6. Detached entities and the HashSet trap¶
Set<Customer> seen = new HashSet<>();
Customer c = repo.findById(id); // persistent, id != null
seen.add(c);
em.detach(c); // now detached — id unchanged
seen.contains(c); // still true: equals/hashCode keyed on id
This works — because identity-based equality keeps working across the lifecycle. Compare with the disaster you get if equals used email:
seen.contains(c); // initially true
c.changeEmail("new@x.com"); // mutate
seen.contains(c); // now false — same object, new hash
seen.remove(c); // can't remove it either
This is why "identity, not attributes" matters so much for entities: the entity survives its own attribute changes.
7. Generated UUIDs vs database-allocated ids — practical chooser¶
// Style A — UUID, no null id, no surprises
@Entity
public class Order {
@Id
private UUID id = UUID.randomUUID(); // assigned at construction
// ...
}
// Style B — Long IDENTITY, null until persist
@Entity
public class Order {
@Id
@GeneratedValue(strategy = GenerationType.IDENTITY)
private Long id;
}
Style A produces simpler equals/hashCode and lets you put new entities into sets immediately.

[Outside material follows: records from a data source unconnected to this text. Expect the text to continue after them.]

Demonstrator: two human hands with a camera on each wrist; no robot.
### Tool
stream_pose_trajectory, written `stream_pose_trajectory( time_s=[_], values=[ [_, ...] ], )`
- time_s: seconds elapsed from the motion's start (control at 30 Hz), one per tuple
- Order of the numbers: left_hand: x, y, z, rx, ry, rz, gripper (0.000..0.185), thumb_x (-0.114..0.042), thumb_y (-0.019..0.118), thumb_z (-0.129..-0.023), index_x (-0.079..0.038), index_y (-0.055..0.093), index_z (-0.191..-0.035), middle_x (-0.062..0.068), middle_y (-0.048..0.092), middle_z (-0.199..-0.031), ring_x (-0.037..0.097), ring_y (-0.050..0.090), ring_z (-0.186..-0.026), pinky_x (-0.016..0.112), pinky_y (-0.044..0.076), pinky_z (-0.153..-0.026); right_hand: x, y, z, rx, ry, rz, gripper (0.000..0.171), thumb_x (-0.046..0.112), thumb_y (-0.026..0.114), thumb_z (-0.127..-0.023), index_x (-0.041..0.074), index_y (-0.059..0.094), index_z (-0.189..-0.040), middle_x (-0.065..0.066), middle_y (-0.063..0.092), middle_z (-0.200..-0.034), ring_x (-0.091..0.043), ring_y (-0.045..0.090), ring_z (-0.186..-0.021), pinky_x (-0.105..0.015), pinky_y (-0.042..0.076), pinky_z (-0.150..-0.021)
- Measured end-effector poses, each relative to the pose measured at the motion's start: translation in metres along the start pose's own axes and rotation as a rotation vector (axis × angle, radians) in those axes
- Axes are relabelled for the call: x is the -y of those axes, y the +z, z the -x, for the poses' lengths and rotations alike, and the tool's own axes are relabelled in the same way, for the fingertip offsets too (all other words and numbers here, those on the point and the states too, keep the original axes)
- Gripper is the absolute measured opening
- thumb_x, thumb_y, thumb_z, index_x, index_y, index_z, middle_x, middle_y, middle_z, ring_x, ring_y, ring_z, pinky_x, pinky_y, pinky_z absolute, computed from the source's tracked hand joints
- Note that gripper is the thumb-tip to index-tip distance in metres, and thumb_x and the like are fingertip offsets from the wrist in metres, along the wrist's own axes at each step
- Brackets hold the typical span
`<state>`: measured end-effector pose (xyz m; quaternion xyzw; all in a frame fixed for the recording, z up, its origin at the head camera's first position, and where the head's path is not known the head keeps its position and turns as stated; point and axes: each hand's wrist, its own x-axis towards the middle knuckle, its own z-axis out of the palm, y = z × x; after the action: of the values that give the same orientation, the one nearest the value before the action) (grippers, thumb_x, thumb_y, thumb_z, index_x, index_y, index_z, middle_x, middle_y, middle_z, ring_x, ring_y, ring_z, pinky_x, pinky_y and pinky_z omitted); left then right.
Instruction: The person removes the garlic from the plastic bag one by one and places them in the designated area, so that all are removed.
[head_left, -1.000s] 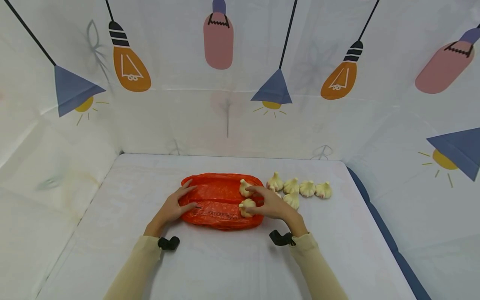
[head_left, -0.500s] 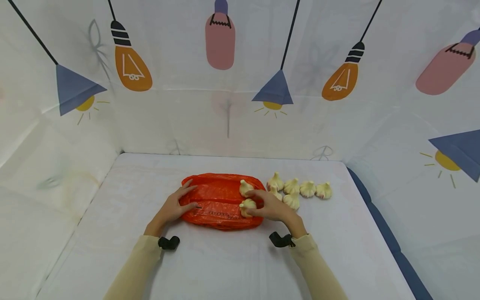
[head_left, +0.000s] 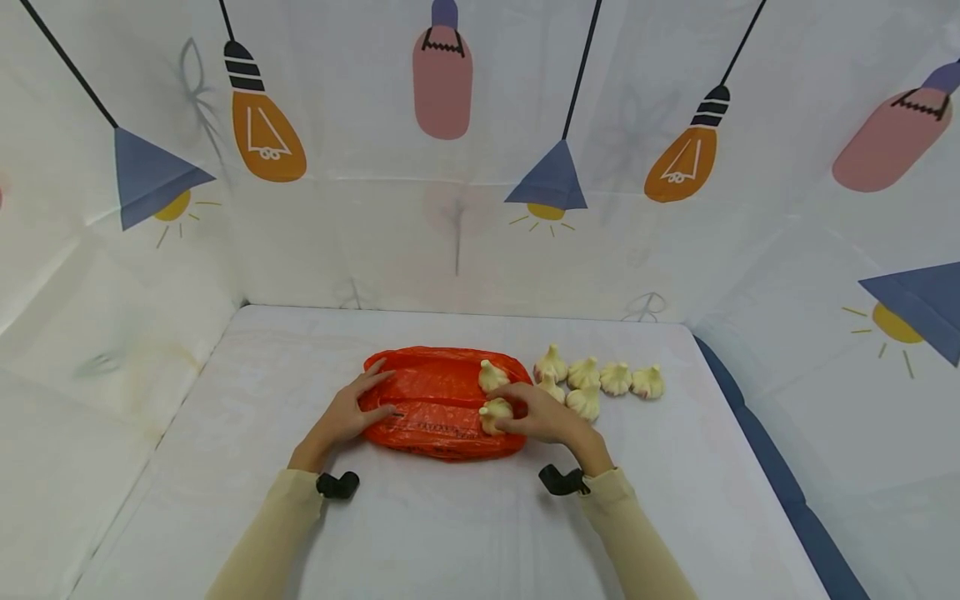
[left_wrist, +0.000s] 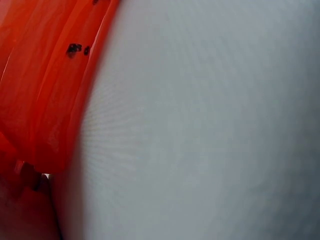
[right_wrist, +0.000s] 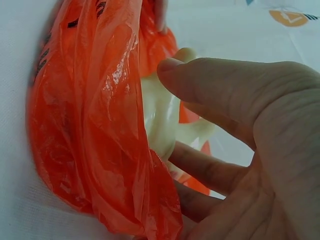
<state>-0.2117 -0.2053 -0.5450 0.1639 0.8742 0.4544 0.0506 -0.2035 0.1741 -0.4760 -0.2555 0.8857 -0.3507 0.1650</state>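
A crinkled red plastic bag [head_left: 427,392] with dark print lies on the white table. My left hand [head_left: 347,415] rests on its left end, thumb and fingers spread over the film. In the left wrist view only the bag [left_wrist: 55,90] shows clearly; that hand is mostly out of frame. At the bag's right end, my right hand [head_left: 546,412] holds a garlic bulb [head_left: 492,416] between thumb and fingers. Its thumb [right_wrist: 215,82] lies against the pale bulb [right_wrist: 161,112], partly hidden by red film. Just beyond it sits another garlic bulb [head_left: 492,377] on the bag.
Several more garlic bulbs [head_left: 616,378] stand grouped to the right of the bag, some close behind my right hand. White cloth with printed lamps [head_left: 545,179] encloses the table [head_left: 450,533] at the back and sides.
My right index finger shifts slightly down, nearer the lower garlic bulb, and the bag's right edge spreads a little rightward. My left hand keeps its place.
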Motion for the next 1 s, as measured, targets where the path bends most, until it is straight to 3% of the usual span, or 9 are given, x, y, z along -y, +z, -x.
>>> stream_pose_trajectory(
  time_s=[1.0],
  values=[
    [0.0035,0.0014,-0.0004,-0.007,-0.008,-0.009,0.068,-0.036,0.074,-0.094,-0.014,0.049,-0.154,0.01,0.027,-0.17,0.048,0.022,-0.155,0.072,0.02,-0.121,-0.0012,0.0057,-0.003,-0.003,-0.019,0.022,0.032,0.017,0.066,-0.1,0.012,0.068,-0.131,-0.006,0.067,-0.13,-0.015,0.057,-0.096,-0.03,0.052,-0.084]
  ],
)
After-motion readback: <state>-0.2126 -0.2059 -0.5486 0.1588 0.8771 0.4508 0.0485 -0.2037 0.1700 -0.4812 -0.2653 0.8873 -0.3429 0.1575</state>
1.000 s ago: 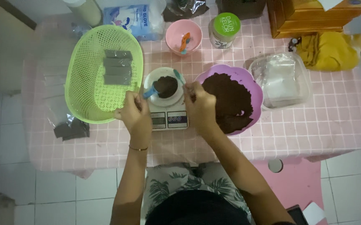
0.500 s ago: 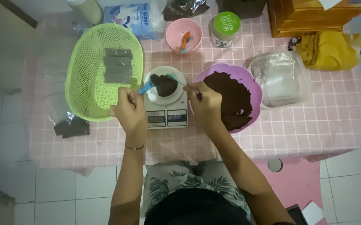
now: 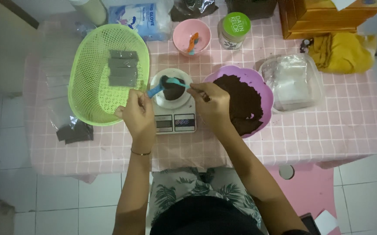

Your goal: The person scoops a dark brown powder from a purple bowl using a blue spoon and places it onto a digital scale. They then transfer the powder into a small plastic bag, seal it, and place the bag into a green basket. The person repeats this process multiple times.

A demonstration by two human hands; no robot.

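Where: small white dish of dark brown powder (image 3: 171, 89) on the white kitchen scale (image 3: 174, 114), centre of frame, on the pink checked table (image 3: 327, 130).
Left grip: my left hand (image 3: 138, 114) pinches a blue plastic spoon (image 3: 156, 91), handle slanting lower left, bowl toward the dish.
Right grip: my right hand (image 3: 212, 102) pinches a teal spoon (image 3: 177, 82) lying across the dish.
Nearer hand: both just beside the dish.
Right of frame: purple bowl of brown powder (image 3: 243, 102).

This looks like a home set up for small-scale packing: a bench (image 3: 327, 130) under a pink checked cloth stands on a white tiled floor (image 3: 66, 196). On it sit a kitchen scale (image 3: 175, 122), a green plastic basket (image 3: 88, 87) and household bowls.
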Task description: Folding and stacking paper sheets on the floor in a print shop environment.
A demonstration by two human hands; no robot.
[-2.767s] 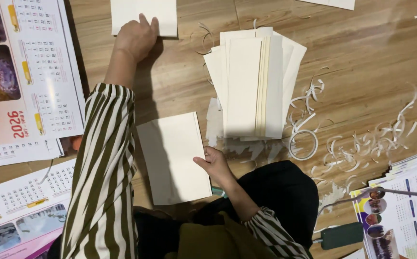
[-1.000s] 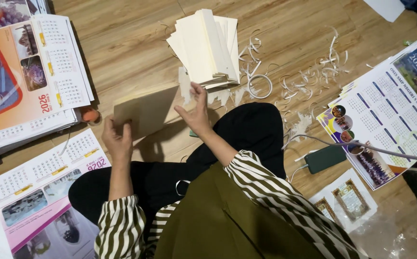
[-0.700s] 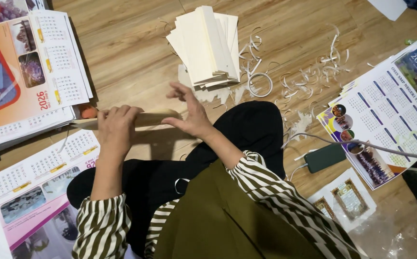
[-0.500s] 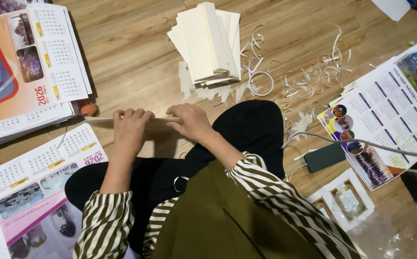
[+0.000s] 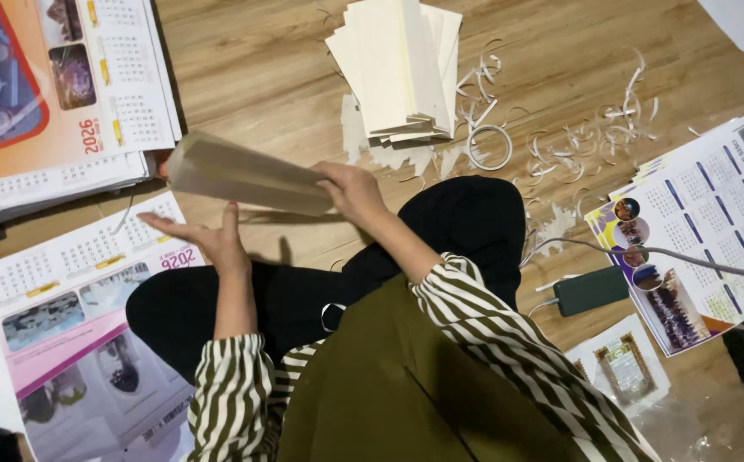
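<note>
Closest to me, my left hand (image 5: 205, 239) is free, palm flat and fingers spread wide, hovering just over the calendar sheet (image 5: 72, 299) that lies on the floor at about 8 o'clock from my lap. My right hand (image 5: 355, 190) is closed round one end of the folded cream card (image 5: 248, 175), which sticks out toward 9 o'clock, lifted off the floor and tilted, its far end over the edge of the calendars. I judge I'm in the folding step: the card is already doubled over and I'm holding it up before the crease is pressed. The next move, as I see it, calls for my open left hand to meet the card and run along the fold while the right keeps the end steady. Further off, at 12 o'clock, sits the stack of cream cards (image 5: 397, 73), with curly paper trimmings (image 5: 560, 141) strewn at 1 o'clock on the wooden floor (image 5: 252, 77), and a stack of orange calendars (image 5: 55, 94) at 10 o'clock
</note>
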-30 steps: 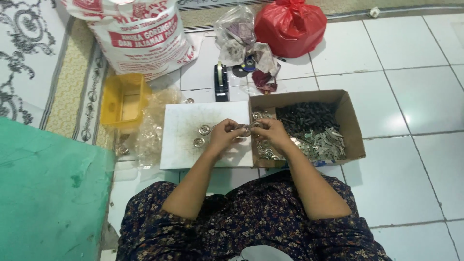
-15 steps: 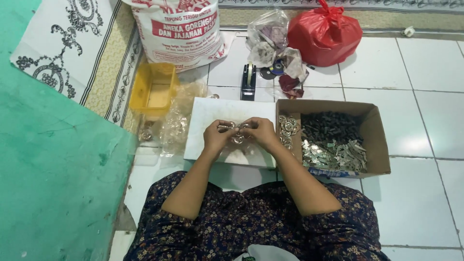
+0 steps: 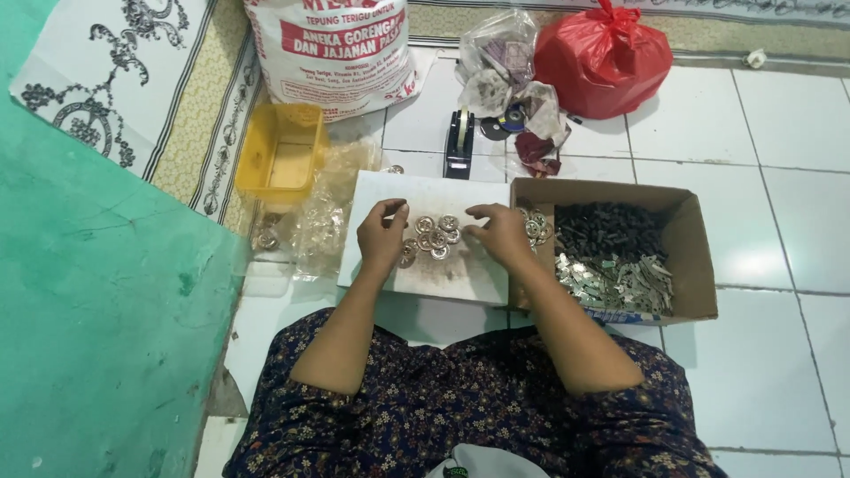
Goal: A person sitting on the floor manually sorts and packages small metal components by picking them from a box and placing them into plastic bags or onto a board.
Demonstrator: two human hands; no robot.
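Head view, looking down: left hand (image 3: 382, 235) and right hand (image 3: 501, 234) rest loosely curled, fingertips on the small round metal pieces (image 3: 431, 237) on the white board (image 3: 460, 281); gripping nothing; a careless nudge could scatter pieces toward the cardboard box (image 3: 686, 257).

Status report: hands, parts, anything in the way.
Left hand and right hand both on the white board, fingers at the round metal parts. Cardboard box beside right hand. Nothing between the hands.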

Style B requires the constant-hash trick (§2) and is harder to test in isolation.
For new projects, lean Style A unless you have a strong reason (legacy schema, BIGINT-keyed reports, etc.) to pick B.
8. Mini-checklist — entity hygiene¶
idfield is final, or at least never reassigned after first set.equalsandhashCodeconsult onlyid.- No Lombok
@Dataon a JPA entity — it generates a recursive equals over all fields. - A no-arg constructor exists (can be
protected). - Mutators are domain operations (
deposit,cancel), not blindsetX. - The entity has at least one invariant it actively enforces in its own methods.
- The id is generated outside the database when possible (UUID).
Memorize this: an Entity's identity is the only stable thing about it, so equality and hashing must use the id and nothing else; everything else can change. Pick an id strategy deliberately — UUID for distributed and ORM-independent code, surrogate Long for legacy or perf-critical schemas, natural key only when it's truly immutable. Map with JPA @Entity/@Id, add @Version for optimistic locking, give the entity behaviour methods that enforce its invariants, and accept that Hibernate will move it through transient → persistent → detached states across its life. Get the equals/hashCode pair right once, and most of the rest follows. Vaughn Vernon (Implementing DDD, ch. 5) is the canonical reference.